### Task item
Beneath this task is a listing; tally its lines that contain "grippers" and give only the total.

▬▬▬▬▬▬

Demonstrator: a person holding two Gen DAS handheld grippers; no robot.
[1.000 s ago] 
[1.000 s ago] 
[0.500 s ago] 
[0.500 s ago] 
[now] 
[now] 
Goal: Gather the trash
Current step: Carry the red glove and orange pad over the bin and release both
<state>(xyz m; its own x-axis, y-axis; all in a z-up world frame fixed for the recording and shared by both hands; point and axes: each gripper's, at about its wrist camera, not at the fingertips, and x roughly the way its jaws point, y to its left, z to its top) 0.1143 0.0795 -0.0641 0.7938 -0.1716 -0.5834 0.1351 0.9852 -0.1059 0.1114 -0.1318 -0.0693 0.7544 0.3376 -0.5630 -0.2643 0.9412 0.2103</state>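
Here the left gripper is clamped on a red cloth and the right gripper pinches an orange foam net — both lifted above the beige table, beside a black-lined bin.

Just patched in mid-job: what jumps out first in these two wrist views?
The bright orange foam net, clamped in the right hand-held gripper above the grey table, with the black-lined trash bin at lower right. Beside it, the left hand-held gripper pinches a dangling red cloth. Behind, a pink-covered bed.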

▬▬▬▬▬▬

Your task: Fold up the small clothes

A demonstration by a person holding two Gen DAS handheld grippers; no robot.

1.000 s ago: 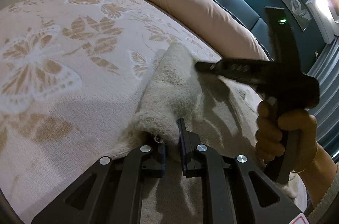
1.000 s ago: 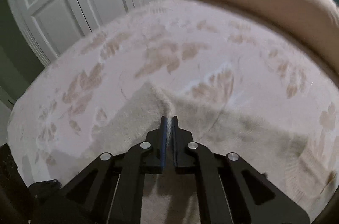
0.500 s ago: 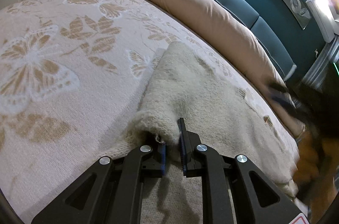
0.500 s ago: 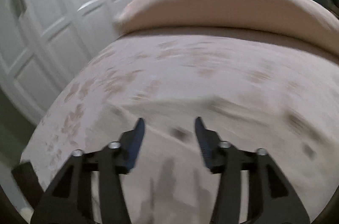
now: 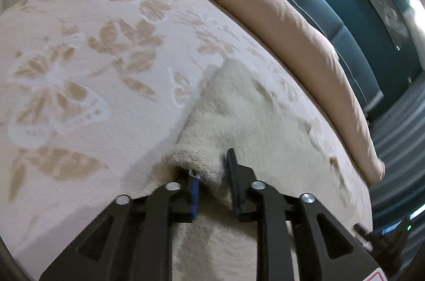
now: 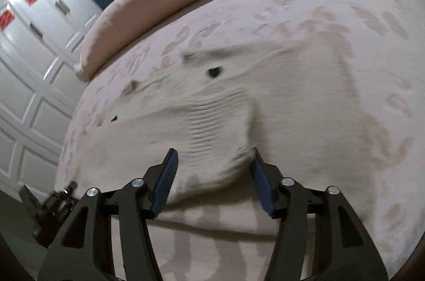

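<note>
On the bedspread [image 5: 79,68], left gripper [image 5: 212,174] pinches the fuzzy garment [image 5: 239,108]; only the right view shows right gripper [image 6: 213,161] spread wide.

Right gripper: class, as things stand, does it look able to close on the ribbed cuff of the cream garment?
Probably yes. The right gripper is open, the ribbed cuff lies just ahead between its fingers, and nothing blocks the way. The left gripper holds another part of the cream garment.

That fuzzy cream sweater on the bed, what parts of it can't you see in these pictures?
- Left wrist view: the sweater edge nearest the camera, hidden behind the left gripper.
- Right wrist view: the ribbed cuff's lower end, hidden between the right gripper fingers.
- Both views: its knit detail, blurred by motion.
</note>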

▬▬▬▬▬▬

### Answer to this problem
2